Selfie não é aceite de contrato: TJDFT rejeita biometria facial como evidência de manifestação de vontade
A 4ª Turma Cível do TJDFT negou provimento aos recursos interpostos tanto pelo banco quanto pelo consumidor em um caso de empréstimo bancário não reconhecido, com a manutenção da declaração de nulidade do contrato e a condenação do banco ao pagamento de indenização por danos morais fixado pelo juízo de primeiro grau (Apelação n. 0712546-82.2025.8.07.0007, rel. des. Aiston Henrique de Sousa, julgado em 22/5/2026).
No caso concreto, o autor teve o nome negativado por uma dívida de R$ 201,99 relativa a um contrato que nunca reconheceu ter celebrado.
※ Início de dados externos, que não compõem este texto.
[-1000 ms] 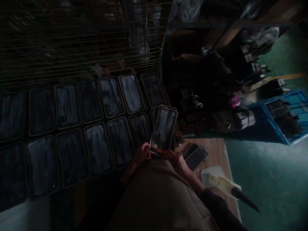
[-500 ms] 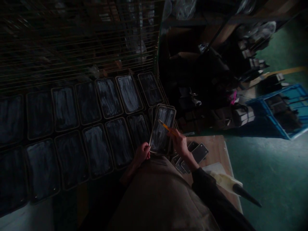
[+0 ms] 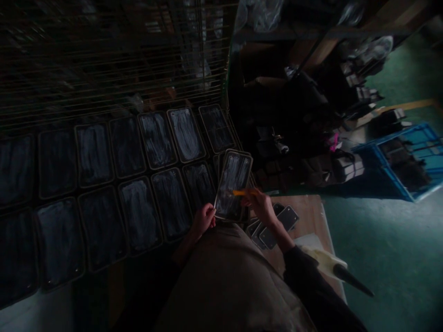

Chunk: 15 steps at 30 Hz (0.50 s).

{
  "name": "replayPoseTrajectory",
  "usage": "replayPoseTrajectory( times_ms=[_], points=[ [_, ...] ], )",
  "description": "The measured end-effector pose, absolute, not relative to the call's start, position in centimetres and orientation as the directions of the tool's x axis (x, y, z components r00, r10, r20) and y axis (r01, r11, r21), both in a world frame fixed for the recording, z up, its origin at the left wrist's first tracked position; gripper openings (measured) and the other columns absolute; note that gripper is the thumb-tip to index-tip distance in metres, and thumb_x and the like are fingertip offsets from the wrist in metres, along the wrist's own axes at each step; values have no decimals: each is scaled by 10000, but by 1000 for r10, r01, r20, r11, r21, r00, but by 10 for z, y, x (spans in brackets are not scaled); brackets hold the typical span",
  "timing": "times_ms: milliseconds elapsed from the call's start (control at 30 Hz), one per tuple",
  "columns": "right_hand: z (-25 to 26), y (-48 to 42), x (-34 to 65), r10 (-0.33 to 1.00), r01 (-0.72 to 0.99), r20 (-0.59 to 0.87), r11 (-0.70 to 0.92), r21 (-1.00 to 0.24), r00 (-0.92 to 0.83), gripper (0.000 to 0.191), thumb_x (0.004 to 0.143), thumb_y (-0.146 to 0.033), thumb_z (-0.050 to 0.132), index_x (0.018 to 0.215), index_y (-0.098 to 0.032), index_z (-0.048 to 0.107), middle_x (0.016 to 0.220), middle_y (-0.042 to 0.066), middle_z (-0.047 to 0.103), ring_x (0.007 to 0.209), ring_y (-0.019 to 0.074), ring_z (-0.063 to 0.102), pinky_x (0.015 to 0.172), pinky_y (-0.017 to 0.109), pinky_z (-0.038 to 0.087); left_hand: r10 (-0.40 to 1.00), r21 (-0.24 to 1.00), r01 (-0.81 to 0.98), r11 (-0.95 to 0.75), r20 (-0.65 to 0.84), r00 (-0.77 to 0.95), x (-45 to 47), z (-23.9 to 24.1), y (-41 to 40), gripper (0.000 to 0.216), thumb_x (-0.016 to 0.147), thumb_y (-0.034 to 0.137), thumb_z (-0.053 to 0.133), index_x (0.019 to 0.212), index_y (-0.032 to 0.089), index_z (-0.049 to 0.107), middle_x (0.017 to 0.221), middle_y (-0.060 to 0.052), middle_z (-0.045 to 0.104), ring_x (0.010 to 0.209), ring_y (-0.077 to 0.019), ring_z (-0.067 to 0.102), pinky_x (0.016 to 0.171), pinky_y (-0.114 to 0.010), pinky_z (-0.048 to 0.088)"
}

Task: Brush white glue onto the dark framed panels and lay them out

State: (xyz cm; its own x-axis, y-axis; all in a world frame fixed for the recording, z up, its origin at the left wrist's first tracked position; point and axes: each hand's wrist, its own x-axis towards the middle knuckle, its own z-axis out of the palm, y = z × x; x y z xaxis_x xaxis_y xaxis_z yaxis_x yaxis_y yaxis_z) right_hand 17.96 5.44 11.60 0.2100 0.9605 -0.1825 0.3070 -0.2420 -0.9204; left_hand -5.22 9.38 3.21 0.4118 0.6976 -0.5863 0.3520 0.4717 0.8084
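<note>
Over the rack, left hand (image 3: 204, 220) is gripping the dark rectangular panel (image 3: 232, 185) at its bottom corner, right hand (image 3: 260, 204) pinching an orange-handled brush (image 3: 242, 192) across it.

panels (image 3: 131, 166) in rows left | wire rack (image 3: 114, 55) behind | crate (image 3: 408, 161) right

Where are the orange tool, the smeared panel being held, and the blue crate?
orange tool (image 3: 242, 192): head view, middle of its handle.
held panel (image 3: 236, 171): head view, upper part of its smeared face.
blue crate (image 3: 427, 138): head view, its inner wall.
</note>
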Motion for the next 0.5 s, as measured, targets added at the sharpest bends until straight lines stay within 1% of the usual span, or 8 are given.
replayPoseTrajectory(
  times_ms=[67,133,200,233,367,500],
  points=[
    [114,63,189,953,401,-82,-199,-894,290,332,974,-380,384,1125,-171,592,806,60,694,706,172,671,646,254,530,681,788,354,504,-614,398,-51,35,94,247,771,432,542,792,198,464,430,84,502,337,-96,500,340,-162,357],
    [110,62,194,959,519,-21,-171,-837,283,314,972,-342,390,1147,-172,587,834,64,697,729,172,669,667,252,519,665,761,365,537,-648,371,-50,39,94,241,772,425,545,795,198,468,440,79,517,351,-100,516,350,-166,377],
    [107,47,193,974,594,-41,-169,-786,223,298,965,-304,402,1167,-171,576,809,53,695,706,170,666,663,249,512,658,747,363,556,-663,357,-50,41,93,227,783,416,536,807,198,478,456,73,537,375,-105,538,369,-172,403],
    [107,35,190,978,606,-67,-175,-776,196,295,962,-292,403,1176,-172,568,793,46,693,693,169,667,656,247,510,658,747,355,561,-664,357,-50,41,92,226,788,416,532,816,197,483,463,69,547,387,-107,548,378,-174,413],
    [118,-13,171,967,549,-179,-251,-798,182,281,968,-311,389,1154,-188,560,747,24,688,653,169,672,614,245,515,648,746,304,592,-665,371,-50,35,89,271,787,449,544,833,188,484,478,52,572,402,-116,570,396,-185,433],
    [128,-34,158,945,391,-271,-323,-862,185,279,974,-353,377,1095,-197,574,733,19,684,642,166,673,614,249,530,645,733,296,612,-680,349,-52,27,87,282,773,453,561,840,193,475,471,60,565,403,-123,579,392,-186,439]
  ],
)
O banco defendeu a regularidade da contratação com base em cadastro prévio do cliente na plataforma e numa "assinatura por biometria facial", isto é, uma selfie comparada ao documento de identidade.
O Tribunal efetuou uma distinção técnica entre autenticação e assinatura eletrônica: a selfie, segundo a turma, não é assinatura eletrônica nos termos da Lei nº 14.063/2020, mas mera autenticação por comparação visual, incapaz de comprovar manifestação inequívoca de vontade. Faltaram elementos como log, geolocalização e identificação do dispositivo. Além disso, apontou que o banco não comprovou o efetivo crédito do valor na conta do autor.
A aplicação do Tema 1061 do STJ reforça essa lógica: impugnada a autenticidade pelo consumidor, o ônus de prová-la é da instituição financeira.
Na prática, o julgado sinaliza que instituições financeiras não podem se apoiar só em biometria facial como prova de contratação, sobretudo em fraudes por terceiros. A robustez técnica da autenticação (log, IP, dispositivo, comprovante de crédito) tende a ganhar peso decisório nesse tipo de disputa.